Our words have power.  Whether we text them, say them, or tweet them.  Let us all remember that we have a responsibility for what we’re putting out into the world.  Powerful beyond measure, we are.  Let us use it as a force for good.

And with that, she triumphantly leaps off her soapbox with a rousing, “Say NO to snarkiness!”

(Orchestra swells.  Fade to black.  Cut to commercial.)

©OnStage Leadership, 2013;  Kimberly Davis is the Founder/Director of OnStage Leadership, a full-day experiential leadership workshop.  If you found this helpful, interesting, thought-provoking, or inspiring please “recommend”, “Like” and share.  It is only through your generosity that we can reach those who may find it valuable too.

2 Comments

  1. Laura Jugan
    March 5, 2014

    Hahaha, love the theatrical ending!

    Too often I see people using social media as a ranting platform. Maybe somehow it feels like you are “validated” your right to be mean when someone else “likes” your post. But in reality, as you so eloquently put it, it just breeds more negativity.

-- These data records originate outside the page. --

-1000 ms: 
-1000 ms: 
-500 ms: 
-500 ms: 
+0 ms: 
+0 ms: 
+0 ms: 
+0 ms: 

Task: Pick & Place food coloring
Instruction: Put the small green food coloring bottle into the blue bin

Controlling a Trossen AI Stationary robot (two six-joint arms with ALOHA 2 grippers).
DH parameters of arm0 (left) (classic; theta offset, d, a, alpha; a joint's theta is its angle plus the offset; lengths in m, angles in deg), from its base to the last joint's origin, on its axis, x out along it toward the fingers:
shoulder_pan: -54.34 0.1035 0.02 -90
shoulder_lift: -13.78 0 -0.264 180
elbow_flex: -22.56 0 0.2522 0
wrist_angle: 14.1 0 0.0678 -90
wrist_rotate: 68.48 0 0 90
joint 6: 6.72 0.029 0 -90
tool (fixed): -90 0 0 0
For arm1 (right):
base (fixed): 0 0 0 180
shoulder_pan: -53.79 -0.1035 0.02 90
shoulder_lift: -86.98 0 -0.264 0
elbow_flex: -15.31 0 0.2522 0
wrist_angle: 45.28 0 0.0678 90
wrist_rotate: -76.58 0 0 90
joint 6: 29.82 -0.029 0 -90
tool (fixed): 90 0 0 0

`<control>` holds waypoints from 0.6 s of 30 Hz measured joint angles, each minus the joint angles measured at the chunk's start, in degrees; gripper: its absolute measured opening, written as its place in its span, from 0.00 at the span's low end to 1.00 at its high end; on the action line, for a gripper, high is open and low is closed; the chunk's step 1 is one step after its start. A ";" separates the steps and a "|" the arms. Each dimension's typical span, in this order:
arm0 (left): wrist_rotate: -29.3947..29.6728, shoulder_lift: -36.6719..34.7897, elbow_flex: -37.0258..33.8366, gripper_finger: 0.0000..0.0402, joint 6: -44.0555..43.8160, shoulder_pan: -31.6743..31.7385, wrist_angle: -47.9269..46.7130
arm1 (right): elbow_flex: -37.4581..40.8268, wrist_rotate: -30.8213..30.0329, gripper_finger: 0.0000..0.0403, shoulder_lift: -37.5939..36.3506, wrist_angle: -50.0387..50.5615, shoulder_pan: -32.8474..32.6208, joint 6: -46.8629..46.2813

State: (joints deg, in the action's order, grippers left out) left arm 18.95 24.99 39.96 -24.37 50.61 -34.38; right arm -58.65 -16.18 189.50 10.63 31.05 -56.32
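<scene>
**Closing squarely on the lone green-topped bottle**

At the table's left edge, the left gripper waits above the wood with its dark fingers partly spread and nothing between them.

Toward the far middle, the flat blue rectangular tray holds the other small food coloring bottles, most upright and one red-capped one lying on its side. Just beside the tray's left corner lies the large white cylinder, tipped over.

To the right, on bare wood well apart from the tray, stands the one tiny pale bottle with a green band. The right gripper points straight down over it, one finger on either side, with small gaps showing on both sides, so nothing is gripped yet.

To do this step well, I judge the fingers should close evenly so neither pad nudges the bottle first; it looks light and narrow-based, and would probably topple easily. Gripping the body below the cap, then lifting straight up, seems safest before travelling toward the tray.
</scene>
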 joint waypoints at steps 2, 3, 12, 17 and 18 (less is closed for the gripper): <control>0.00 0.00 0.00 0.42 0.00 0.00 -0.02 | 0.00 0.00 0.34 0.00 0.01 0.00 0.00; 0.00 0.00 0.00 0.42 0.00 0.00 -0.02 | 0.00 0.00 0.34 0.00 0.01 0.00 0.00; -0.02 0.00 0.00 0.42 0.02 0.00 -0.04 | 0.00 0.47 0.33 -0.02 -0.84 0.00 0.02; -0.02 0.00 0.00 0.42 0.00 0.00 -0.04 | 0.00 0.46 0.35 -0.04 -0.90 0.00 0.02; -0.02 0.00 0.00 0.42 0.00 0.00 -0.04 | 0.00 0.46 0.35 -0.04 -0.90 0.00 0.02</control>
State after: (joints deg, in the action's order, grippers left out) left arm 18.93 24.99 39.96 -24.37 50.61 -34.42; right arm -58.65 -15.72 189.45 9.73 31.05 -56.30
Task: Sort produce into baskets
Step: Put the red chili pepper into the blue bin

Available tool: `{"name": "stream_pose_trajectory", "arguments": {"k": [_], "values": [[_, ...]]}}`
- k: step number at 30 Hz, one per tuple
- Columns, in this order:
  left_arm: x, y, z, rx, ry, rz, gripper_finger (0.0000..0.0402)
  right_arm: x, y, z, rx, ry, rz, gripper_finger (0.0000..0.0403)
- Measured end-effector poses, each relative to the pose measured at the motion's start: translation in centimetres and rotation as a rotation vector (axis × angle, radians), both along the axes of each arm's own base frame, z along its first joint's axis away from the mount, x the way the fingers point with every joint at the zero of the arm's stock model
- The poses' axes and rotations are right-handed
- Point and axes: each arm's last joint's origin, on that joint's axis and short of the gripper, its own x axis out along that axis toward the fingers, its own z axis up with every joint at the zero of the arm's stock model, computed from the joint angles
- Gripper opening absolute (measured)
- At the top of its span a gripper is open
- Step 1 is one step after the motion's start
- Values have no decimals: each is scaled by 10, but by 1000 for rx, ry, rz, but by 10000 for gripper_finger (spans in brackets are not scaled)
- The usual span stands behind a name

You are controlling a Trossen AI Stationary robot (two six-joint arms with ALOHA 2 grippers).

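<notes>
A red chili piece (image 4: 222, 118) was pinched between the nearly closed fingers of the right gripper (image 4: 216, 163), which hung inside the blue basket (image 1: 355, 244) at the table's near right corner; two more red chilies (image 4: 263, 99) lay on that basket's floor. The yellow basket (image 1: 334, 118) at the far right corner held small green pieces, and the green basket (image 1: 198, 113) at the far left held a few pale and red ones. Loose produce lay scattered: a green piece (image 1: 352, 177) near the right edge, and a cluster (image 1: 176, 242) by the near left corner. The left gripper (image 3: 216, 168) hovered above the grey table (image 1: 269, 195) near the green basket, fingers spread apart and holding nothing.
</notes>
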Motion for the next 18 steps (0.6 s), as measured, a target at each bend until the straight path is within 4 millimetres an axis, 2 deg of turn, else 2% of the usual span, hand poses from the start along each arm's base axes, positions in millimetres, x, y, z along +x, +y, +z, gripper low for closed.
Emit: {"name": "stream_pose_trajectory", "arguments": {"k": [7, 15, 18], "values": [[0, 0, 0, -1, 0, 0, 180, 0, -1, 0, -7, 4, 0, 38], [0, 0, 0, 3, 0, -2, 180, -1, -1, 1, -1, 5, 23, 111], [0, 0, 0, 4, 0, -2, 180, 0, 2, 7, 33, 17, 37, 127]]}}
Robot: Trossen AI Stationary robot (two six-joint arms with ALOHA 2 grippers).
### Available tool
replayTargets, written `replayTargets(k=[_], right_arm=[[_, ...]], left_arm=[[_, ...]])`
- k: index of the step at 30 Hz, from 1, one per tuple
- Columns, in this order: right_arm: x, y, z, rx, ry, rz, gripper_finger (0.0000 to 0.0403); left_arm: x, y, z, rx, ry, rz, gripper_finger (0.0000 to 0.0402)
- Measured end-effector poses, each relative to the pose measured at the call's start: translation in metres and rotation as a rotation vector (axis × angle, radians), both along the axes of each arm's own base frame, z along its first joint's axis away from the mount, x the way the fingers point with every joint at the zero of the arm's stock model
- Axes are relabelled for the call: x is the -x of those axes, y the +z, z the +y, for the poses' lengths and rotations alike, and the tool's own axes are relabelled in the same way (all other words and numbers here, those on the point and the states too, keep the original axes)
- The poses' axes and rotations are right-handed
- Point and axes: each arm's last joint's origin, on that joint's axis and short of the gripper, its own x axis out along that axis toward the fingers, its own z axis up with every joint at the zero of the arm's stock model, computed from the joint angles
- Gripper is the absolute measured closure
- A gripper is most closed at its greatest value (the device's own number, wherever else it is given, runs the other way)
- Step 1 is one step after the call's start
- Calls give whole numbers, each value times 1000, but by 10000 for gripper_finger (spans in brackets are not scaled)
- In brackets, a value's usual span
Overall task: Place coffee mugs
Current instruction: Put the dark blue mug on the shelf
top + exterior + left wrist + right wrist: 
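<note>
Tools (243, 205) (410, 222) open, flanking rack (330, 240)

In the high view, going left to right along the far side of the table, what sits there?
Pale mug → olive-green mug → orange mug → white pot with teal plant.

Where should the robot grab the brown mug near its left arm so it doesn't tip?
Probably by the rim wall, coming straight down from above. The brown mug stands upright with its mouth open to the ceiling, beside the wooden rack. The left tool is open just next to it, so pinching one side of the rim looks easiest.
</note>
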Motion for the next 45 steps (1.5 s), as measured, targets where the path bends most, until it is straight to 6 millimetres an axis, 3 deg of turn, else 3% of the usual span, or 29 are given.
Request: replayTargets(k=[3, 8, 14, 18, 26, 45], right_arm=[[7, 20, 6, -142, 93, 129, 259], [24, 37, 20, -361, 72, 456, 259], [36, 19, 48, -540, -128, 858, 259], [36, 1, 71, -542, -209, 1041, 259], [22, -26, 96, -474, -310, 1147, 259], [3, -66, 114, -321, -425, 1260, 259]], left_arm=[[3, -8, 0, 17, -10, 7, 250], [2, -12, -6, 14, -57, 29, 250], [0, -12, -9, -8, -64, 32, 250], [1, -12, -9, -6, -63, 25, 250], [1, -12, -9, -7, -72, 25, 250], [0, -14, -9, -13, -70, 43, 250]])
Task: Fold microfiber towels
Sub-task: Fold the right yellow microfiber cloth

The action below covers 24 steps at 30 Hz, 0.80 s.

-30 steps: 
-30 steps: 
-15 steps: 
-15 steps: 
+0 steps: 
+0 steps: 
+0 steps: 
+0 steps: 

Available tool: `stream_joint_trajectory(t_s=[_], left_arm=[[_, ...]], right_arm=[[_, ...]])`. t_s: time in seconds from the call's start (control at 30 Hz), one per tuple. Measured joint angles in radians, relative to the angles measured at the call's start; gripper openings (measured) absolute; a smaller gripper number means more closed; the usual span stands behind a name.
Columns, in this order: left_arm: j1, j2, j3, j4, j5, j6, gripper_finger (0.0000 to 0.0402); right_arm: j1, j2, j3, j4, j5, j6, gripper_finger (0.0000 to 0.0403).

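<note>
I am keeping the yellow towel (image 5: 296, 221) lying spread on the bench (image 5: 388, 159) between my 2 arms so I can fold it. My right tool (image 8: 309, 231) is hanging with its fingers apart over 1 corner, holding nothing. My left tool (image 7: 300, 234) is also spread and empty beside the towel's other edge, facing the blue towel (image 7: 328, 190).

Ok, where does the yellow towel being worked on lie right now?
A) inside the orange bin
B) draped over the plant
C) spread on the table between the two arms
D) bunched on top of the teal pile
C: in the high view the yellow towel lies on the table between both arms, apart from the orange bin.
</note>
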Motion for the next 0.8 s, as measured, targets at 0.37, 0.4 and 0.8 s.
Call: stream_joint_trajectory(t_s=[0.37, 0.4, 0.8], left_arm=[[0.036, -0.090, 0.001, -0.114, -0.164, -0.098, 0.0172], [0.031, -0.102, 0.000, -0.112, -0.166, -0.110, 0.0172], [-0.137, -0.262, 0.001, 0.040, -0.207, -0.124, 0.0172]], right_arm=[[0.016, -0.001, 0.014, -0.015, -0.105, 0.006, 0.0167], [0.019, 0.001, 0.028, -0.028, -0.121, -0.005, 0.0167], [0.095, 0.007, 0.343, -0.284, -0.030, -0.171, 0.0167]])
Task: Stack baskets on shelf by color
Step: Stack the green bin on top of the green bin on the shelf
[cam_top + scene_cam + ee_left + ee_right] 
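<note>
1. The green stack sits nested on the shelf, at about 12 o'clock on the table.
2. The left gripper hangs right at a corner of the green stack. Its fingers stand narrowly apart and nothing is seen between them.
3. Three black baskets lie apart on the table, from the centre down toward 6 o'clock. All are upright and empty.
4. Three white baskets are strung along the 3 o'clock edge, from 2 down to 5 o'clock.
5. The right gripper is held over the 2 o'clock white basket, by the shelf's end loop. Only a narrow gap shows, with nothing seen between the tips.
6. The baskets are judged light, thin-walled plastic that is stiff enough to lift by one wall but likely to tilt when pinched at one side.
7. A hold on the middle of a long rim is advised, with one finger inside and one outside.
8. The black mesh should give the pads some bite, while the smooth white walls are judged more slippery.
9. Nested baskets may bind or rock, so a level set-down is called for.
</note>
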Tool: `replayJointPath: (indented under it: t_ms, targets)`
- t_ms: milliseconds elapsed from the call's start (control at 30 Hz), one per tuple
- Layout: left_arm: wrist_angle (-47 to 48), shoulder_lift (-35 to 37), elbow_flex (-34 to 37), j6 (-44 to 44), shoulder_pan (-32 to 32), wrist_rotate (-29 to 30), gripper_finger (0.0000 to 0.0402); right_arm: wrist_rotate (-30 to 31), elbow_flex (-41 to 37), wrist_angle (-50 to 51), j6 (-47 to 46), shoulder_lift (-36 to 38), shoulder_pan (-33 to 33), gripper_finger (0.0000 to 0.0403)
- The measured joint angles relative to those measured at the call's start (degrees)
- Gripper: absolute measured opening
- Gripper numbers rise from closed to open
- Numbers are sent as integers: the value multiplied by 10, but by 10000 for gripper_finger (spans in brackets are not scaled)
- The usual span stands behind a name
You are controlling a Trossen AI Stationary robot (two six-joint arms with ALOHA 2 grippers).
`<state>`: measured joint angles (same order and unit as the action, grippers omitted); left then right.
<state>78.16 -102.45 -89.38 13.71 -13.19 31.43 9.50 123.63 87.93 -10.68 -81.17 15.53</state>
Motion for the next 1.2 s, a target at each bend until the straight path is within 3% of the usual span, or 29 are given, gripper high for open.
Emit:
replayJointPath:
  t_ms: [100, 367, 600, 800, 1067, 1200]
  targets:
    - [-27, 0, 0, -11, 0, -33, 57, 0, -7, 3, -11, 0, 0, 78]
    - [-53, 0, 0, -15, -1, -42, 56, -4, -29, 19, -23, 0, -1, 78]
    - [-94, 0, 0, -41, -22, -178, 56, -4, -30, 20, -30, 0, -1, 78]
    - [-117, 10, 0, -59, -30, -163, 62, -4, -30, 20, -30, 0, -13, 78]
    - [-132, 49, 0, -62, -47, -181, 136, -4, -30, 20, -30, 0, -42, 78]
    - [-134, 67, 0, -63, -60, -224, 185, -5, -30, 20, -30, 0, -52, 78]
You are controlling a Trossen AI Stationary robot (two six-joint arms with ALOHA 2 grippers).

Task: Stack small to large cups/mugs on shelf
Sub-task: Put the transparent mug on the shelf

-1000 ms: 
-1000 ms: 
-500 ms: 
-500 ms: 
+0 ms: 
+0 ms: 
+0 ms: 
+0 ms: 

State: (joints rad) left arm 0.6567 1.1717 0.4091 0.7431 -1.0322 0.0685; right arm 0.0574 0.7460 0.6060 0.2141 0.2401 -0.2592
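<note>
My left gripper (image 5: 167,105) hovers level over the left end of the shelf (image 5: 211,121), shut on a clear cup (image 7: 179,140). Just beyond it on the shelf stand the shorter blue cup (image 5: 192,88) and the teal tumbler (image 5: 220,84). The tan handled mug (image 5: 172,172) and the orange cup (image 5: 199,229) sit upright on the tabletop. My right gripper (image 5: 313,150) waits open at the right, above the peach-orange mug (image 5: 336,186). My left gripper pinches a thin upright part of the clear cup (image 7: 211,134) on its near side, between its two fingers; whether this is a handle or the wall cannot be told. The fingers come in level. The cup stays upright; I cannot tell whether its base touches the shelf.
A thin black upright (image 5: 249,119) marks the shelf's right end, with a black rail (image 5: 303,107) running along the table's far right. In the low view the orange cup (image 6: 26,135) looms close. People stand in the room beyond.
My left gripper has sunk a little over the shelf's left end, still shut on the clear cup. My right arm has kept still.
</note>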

    Words definitely do have power and I love how you use yours in your amazing posts. When it comes down to it, most of us would admit that we want to be seen as a loving person, not a hateful one. Starting with using loving words in our everyday lives is a huge step towards living that truth.

  2. Kimberly
    March 5, 2014

    Laura, I absolutely love how you brought up how we hope to be seen – as loving or hateful. Wow. That really calls it out, doesn’t it. Great insight! Thanks so much for reading and all your support!